(What is needed) Print the data below exactly, but only the lines from the one containing "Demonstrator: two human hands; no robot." down to the one containing "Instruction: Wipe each", inclusive.
(Beginning of Given material)
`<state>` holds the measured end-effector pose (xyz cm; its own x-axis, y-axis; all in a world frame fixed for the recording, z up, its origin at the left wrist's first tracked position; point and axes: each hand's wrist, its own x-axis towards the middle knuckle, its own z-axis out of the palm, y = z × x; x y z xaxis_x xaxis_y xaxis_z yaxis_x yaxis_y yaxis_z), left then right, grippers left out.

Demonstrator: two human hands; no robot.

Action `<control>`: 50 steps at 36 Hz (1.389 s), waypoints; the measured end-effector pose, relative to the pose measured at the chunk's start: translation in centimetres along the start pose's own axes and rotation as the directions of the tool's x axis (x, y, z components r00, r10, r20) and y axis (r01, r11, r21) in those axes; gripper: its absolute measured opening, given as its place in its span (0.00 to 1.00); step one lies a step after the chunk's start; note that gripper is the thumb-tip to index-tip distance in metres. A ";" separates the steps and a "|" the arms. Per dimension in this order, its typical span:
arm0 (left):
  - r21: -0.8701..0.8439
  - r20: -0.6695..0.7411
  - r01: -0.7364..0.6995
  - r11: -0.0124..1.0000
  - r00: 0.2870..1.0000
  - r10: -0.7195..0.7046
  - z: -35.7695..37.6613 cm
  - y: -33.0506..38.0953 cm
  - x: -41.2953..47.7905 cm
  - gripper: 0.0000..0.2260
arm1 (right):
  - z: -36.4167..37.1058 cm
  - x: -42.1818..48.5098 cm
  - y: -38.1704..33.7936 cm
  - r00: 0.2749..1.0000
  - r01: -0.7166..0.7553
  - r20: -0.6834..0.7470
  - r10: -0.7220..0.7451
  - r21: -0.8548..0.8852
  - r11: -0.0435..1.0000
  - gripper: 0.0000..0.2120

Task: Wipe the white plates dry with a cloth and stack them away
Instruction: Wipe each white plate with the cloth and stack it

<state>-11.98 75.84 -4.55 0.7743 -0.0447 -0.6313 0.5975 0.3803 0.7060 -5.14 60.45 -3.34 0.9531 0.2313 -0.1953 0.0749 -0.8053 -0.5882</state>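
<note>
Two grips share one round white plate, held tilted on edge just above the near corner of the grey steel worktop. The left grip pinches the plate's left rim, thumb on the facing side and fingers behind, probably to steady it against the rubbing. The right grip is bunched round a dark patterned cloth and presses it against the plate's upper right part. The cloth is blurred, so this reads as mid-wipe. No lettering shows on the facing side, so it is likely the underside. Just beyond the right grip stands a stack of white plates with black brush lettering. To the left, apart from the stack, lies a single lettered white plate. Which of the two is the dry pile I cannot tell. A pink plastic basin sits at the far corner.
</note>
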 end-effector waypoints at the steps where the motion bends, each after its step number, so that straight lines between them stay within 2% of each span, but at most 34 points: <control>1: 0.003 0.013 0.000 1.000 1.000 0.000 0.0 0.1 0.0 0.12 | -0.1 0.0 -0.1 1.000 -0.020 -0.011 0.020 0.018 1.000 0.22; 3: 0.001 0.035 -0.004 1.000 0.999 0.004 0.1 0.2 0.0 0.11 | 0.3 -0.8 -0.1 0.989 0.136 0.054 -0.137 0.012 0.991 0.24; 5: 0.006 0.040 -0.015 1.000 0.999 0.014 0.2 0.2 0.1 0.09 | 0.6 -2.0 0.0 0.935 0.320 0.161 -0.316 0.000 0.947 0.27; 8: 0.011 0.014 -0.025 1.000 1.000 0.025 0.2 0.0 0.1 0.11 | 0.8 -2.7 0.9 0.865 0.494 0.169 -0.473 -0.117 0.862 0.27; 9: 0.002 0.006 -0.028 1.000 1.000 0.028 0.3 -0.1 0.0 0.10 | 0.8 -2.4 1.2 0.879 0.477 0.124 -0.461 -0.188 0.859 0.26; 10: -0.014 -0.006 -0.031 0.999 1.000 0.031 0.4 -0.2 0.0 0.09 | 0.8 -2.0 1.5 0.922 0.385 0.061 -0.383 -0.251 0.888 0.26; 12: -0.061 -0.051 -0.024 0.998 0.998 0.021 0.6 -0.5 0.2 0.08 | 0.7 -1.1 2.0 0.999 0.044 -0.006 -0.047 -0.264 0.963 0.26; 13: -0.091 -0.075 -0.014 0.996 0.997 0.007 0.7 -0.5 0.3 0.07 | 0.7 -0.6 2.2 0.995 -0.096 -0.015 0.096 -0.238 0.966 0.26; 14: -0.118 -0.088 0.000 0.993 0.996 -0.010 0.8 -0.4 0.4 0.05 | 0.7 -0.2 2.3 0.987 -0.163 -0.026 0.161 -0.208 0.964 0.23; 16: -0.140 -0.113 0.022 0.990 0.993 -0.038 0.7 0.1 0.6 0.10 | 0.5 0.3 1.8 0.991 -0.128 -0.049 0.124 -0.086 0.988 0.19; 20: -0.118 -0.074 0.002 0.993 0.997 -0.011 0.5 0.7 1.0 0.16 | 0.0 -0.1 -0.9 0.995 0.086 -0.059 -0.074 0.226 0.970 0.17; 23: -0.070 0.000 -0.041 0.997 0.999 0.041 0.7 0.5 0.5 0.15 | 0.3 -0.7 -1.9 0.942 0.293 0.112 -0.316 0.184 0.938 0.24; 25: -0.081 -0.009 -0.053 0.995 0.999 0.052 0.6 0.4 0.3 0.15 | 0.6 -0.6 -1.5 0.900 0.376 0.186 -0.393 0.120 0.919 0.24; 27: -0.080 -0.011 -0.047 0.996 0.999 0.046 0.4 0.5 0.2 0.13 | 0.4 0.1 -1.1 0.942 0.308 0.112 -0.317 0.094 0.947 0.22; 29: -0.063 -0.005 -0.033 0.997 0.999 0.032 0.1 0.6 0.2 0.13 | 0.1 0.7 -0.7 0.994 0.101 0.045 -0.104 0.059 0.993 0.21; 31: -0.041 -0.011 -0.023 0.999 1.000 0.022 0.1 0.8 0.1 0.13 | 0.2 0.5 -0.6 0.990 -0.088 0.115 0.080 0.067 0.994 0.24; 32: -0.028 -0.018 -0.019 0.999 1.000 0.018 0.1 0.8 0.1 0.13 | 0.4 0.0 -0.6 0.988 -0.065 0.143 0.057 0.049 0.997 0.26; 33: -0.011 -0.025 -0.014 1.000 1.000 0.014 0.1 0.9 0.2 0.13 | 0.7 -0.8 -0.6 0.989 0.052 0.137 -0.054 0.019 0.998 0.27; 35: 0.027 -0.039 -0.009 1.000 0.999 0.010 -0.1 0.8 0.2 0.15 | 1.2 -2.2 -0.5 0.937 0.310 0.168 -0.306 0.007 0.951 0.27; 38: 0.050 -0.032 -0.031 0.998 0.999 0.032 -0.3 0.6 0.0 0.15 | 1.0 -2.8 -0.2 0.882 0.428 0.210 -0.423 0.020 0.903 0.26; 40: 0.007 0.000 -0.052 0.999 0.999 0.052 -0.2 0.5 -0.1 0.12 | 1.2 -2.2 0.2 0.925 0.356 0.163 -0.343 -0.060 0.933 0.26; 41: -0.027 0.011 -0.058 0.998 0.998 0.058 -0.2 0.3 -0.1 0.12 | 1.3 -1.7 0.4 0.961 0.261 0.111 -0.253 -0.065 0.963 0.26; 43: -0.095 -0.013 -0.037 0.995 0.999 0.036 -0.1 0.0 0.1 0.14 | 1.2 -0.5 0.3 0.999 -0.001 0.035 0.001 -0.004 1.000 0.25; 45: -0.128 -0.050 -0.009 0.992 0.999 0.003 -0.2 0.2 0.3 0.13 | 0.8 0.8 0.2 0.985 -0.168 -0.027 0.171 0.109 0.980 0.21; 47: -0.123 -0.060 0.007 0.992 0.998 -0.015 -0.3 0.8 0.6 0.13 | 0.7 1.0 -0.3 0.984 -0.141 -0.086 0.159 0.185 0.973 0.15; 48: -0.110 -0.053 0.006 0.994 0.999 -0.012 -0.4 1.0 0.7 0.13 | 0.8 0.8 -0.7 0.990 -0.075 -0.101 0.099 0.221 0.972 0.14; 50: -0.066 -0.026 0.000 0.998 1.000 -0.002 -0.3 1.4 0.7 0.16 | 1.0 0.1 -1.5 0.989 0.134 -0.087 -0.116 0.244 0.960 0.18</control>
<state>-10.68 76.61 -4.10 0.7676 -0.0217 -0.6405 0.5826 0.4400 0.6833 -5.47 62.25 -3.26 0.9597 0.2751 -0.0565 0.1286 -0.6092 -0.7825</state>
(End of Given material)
(Answer space)
Demonstrator: two human hands; no robot.

Action `<control>`: 50 steps at 36 Hz (1.389 s), waypoints; the measured end-effector pose, relative to the pose measured at the chunk's start: translation in centimetres along the start pose's own axes and rotation as the directions of the tool's x axis (x, y, z components r00, r10, r20) and y axis (r01, r11, r21) in those axes; gripper: its absolute measured opening, given as its place in its span (0.00 to 1.00); step one lies a step after the chunk's start; note that gripper is the thumb-tip to index-tip distance in metres. A ";" separates the steps and a "|" the arms. Per dimension in this order, its typical span:
arm0 (left):
  - r21: -0.8701..0.8439
  - r20: -0.6695..0.7411
  - r01: -0.7364..0.6995
  - r11: -0.0124..1.0000
  - r00: 0.2870..1.0000
  - r10: -0.7195..0.7046
  - z: -35.7695..37.6613 cm
  - y: -33.0506..38.0953 cm
  - x: -41.2953..47.7905 cm
  - gripper: 0.0000..0.2260
arm1 (right):
  - z: -36.4167..37.1058 cm
  - x: -42.1818..48.5098 cm
  - y: -38.1704..33.7936 cm
  - r00: 0.2749..1.0000
  - r01: -0.7166..0.7553
  - r20: -0.6834..0.7470
  - r10: -0.7220..0.7451
  - r21: -0.8548..0.8852
  - r11: -0.0435..1.0000
  - gripper: 0.0000..0.2120

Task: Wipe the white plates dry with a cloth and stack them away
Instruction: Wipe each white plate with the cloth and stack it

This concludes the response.